大雑把に解説すると、魔物の能力を縛るする法だ。
それは、人間すら含む。
つまり、種族としての特徴……魔法に、スキル、種族の特性、全てを規制するのだ。
魔法がレベル1までしか扱えない理由も、こちらの世界の人間にスキル未覚醒者が多い理由も……向こうの世界での、魔物は人を襲うものであるという常識が通用しな理由も、これにあった。
こちらの世界は、魔物の存在は、認めた。
ただし、その能力、文化は、決して認めなかった。
日本は異世界に支配されながらも、独立したのである。
しかし、これを作ったのは、人ではない。
こちら側の、日本人ではないんだ。
魔物生活保護法。
それは、種族間、または、個人間においての制約を記した法。
そう……組織においての例外は、規制されていない。
その作られた穴を的確についた組織こそ、僕たちだ。
僕たち警察庁警備部魔術一課は、キュルバール・ランドゲル・クレストによって作られた。

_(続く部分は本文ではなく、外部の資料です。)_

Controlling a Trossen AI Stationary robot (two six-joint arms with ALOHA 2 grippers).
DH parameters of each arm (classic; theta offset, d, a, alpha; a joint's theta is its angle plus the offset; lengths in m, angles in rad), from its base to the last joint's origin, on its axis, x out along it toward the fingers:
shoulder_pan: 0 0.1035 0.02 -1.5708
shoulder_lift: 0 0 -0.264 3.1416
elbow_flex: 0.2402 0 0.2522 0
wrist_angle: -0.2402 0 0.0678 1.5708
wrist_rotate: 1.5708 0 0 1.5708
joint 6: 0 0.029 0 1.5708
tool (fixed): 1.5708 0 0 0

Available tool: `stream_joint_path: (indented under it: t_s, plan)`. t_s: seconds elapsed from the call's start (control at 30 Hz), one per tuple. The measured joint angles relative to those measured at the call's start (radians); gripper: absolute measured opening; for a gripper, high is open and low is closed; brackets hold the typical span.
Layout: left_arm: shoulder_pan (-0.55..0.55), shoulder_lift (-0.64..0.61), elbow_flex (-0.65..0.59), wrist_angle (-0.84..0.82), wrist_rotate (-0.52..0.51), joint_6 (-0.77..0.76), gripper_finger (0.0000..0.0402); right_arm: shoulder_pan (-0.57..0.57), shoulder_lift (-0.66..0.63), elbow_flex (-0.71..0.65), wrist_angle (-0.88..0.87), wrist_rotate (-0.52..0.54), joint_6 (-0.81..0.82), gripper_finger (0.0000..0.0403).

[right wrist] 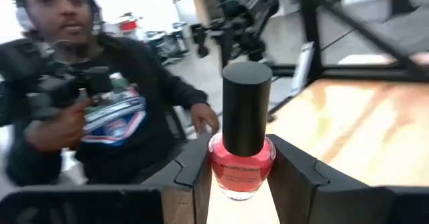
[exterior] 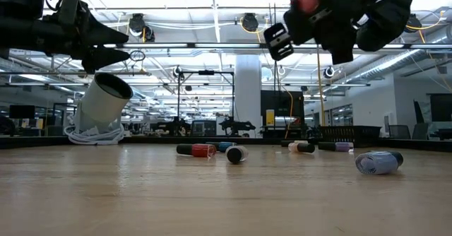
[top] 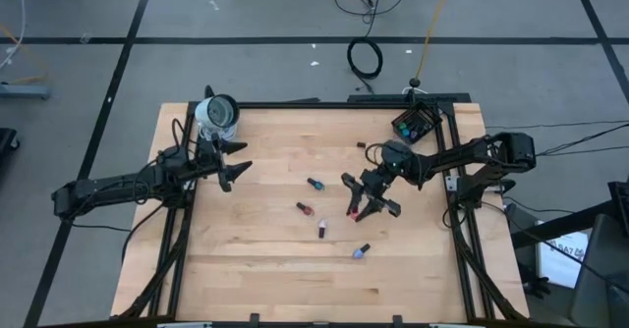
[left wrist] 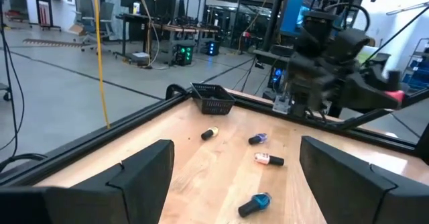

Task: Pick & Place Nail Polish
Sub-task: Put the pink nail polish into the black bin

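Pinched between the two fingers of the right pincer, a red nail polish bottle with a black cap is held above the middle of the wooden counter. Other small bottles lie scattered on the wood below: a blue one, a red one, a pale one and a lilac one. At the counter's left edge, the left pincer hangs with its fingers spread wide and empty, beside a white cup. Across the room a person stands
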State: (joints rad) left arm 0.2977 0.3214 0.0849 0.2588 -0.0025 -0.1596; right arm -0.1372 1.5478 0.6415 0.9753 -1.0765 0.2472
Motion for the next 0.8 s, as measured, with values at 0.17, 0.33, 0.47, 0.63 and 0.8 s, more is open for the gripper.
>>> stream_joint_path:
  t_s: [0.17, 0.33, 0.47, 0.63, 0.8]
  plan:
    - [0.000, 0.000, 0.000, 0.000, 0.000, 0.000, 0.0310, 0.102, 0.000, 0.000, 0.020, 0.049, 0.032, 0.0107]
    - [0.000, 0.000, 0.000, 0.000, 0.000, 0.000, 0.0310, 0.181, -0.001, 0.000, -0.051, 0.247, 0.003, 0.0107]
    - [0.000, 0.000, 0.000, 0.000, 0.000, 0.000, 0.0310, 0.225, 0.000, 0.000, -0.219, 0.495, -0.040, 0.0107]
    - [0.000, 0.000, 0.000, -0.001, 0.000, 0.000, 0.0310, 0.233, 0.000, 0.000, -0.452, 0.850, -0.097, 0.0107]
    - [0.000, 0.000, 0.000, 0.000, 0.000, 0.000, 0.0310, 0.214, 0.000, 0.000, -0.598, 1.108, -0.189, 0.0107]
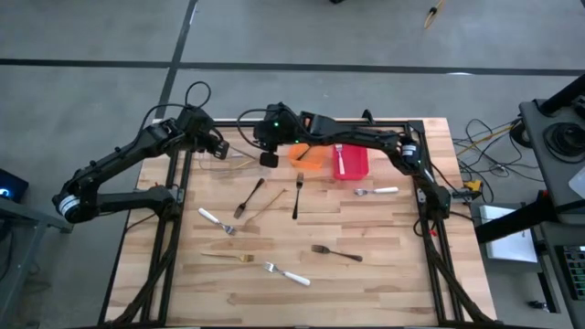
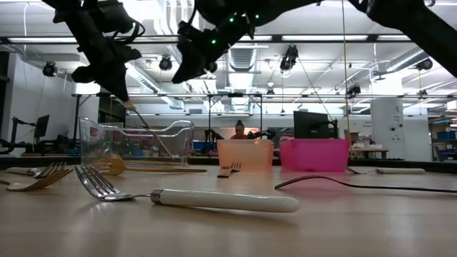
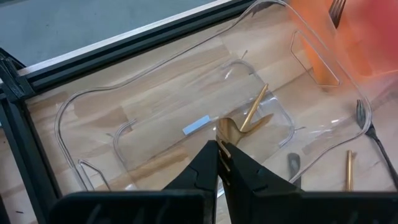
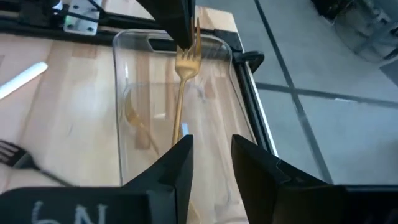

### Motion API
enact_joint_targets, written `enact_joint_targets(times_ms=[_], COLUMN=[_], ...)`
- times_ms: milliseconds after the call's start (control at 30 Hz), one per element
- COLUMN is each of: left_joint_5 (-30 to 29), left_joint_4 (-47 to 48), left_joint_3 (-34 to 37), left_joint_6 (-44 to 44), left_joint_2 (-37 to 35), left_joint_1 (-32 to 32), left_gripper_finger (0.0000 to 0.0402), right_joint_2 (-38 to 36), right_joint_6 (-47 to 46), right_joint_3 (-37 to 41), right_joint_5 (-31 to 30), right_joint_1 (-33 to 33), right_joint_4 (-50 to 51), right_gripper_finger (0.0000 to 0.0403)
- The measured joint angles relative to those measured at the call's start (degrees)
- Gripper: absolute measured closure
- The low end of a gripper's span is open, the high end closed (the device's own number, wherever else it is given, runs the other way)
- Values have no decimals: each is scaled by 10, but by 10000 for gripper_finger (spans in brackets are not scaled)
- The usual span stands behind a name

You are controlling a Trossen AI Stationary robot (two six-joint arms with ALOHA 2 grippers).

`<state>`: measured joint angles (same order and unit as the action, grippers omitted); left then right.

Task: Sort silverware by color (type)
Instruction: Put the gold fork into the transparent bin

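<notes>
High view: the left gripper (image 1: 218,146) hangs over the clear bin (image 1: 233,157) at the far left of the surface (image 1: 366,274), jaws clenched on a gold fork (image 4: 181,93). Its wrist view shows the fork pinched by the tines end, the handle slanting down into the bin, where another gold piece (image 3: 255,109) already lies. That hold makes sense: gold goes in the clear bin, and lowering the handle first lets the fork slide in flat once let go.

Just beside it, the right gripper (image 1: 269,158) hovers between the clear bin and the orange bin (image 1: 311,157), jaws parted and holding nothing. Its wrist view looks straight along the clear bin, so it may be crowding the left arm's drop.

The orange bin holds a black fork (image 3: 336,9); the red bin (image 1: 351,163) next to it holds a white-handled fork (image 1: 339,157), so each bin seems set aside for one colour.

Still loose on the surface:
- black forks (image 1: 298,194) near the middle
- a gold fork (image 1: 230,258) toward the near edge
- white-handled forks (image 1: 287,274) scattered left, right and near

I judge the sort well short of done, and the step in hand is dropping this gold fork. The risk is the handle catching the bin's rim.
</notes>
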<state>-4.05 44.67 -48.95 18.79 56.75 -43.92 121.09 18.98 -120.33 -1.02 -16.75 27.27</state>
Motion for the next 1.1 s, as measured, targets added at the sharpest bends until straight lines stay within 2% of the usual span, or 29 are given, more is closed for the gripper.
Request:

彼こそ、作家であり、国を変えた政治家であり、戦争を終わらせた男であり……この法案を通した者であり。
僕、サリバール・ランドゲル・フェイアの、父だった。
補足。
当然、組織さえ作って仕舞えば、スキルも魔法も使い放題なんてわけじゃあありません。特殊な許可が必要なのです。